#### Exercise brief
Copy out the listing that follows exactly, dropping every picture.

#### Supplied information

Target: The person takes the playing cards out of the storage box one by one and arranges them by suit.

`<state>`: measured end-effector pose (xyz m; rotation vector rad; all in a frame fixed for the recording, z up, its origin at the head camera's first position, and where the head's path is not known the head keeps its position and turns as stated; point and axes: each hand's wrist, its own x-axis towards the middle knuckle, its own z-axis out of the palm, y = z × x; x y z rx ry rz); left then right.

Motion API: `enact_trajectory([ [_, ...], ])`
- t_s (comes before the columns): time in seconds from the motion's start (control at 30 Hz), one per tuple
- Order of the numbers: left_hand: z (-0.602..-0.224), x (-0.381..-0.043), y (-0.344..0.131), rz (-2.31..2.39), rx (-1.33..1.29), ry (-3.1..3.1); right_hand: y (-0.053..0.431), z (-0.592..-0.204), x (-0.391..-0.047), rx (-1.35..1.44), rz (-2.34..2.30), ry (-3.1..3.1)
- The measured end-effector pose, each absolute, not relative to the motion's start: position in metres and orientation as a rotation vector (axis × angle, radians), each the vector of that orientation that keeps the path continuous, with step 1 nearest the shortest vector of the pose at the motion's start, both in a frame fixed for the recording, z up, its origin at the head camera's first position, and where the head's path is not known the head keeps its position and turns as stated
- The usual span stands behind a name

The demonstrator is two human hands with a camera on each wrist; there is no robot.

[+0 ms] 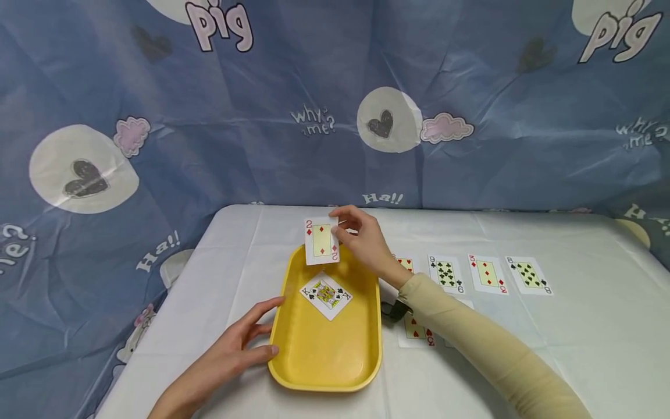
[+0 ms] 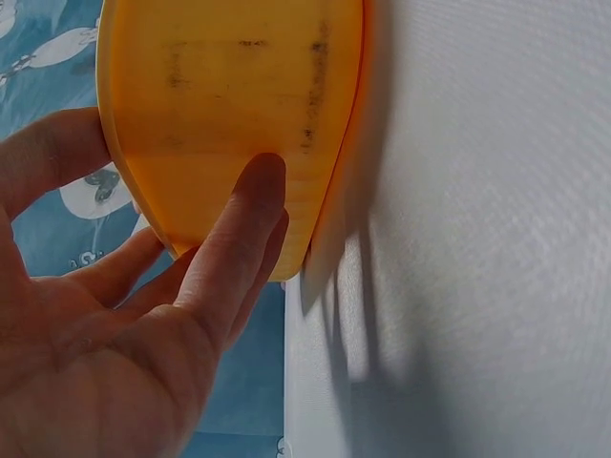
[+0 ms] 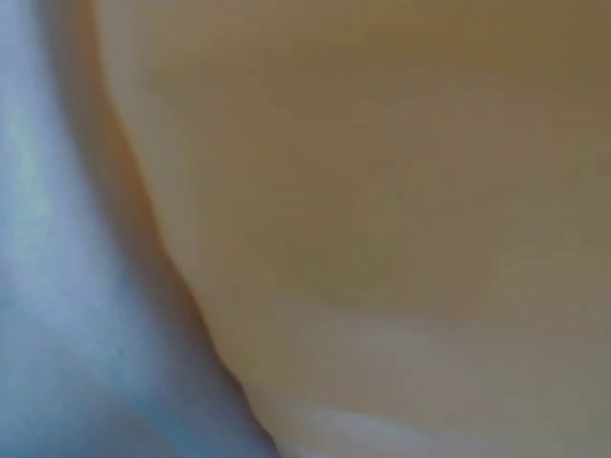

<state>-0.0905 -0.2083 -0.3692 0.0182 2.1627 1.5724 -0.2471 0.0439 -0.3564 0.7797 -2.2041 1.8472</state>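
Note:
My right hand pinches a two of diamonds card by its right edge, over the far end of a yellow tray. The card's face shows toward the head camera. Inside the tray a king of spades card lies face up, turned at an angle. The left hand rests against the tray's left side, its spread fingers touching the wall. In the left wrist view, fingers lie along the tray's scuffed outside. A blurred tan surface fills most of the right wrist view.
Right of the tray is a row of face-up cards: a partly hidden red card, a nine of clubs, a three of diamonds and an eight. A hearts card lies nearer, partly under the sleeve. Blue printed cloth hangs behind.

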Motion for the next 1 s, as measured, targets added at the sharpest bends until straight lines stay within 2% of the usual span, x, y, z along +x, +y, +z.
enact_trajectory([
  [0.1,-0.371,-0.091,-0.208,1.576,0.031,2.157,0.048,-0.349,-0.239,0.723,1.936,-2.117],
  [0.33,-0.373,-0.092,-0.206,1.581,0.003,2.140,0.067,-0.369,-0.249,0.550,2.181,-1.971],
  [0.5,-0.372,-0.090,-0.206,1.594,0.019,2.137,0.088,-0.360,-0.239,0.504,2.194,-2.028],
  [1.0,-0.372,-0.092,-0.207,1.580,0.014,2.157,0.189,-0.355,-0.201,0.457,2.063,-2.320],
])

#### Written solution
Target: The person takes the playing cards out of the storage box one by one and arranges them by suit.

`<state>`: measured end-effector pose (xyz m; rotation vector rad; all in a frame fixed for the recording, z up, its origin at the head camera's first position, and where the head's path is not known the head keeps its position and turns as stated; point and axes: each hand's wrist, its own x-axis towards the middle knuckle, its own z-axis out of the palm, y = z × x; x y z rx ry rz); left then right.

Motion API: `enact_trajectory([ [_, ...], ])`
- t_s (comes before the columns): time in seconds from the motion's start (control at 30 Hz), one per tuple
- Order of the numbers: left_hand: z (-0.602..-0.224), x (-0.381..-0.043), y (-0.344..0.131), rz (-2.31..2.39), rx (-1.33..1.29), ry (-3.1..3.1); right_hand: y (-0.053..0.431), z (-0.592..-0.204), x (-0.391..-0.047), rx (-1.35..1.44), rz (-2.34..2.30), ry (-3.1..3.1)
- The measured end-effector pose, each absolute, not relative to the motion's start: position in metres and orientation as a rotation vector (axis × angle, radians), each the vector of that orientation that keeps the path continuous, with step 1 nearest the shortest vector of the pose at the motion's start, both in a frame fixed for the recording, z up, its origin at the head camera's first position, and where the head's path is not known the head keeps its position and turns as stated
- The usual span stands behind a name

The demonstrator is two human hands with a camera on each wrist; there is no robot.

[+0 ms] 
[+0 ms] 
[+0 ms] 

<state>-0.0905 -0.2083 -0.3692 0.0182 2.1627 1.5724 -0.2471 0.0439 -0.3564 0.7797 -2.2041 1.8472</state>
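Note:
My right hand pinches a two of diamonds card by its right edge, over the far end of a yellow tray. The card's face shows toward the head camera. Inside the tray a king of spades card lies face up, turned at an angle. The left hand rests against the tray's left side, its spread fingers touching the wall. In the left wrist view, fingers lie along the tray's scuffed outside. A blurred tan surface fills most of the right wrist view.
Right of the tray is a row of face-up cards: a partly hidden red card, a nine of clubs, a three of diamonds and an eight. A hearts card lies nearer, partly under the sleeve. Blue printed cloth hangs behind.
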
Motion for the next 1 s, as measured, targets added at the sharpest bends until straight lines stay within 2% of the usual span, x, y, z along +x, +y, +z.
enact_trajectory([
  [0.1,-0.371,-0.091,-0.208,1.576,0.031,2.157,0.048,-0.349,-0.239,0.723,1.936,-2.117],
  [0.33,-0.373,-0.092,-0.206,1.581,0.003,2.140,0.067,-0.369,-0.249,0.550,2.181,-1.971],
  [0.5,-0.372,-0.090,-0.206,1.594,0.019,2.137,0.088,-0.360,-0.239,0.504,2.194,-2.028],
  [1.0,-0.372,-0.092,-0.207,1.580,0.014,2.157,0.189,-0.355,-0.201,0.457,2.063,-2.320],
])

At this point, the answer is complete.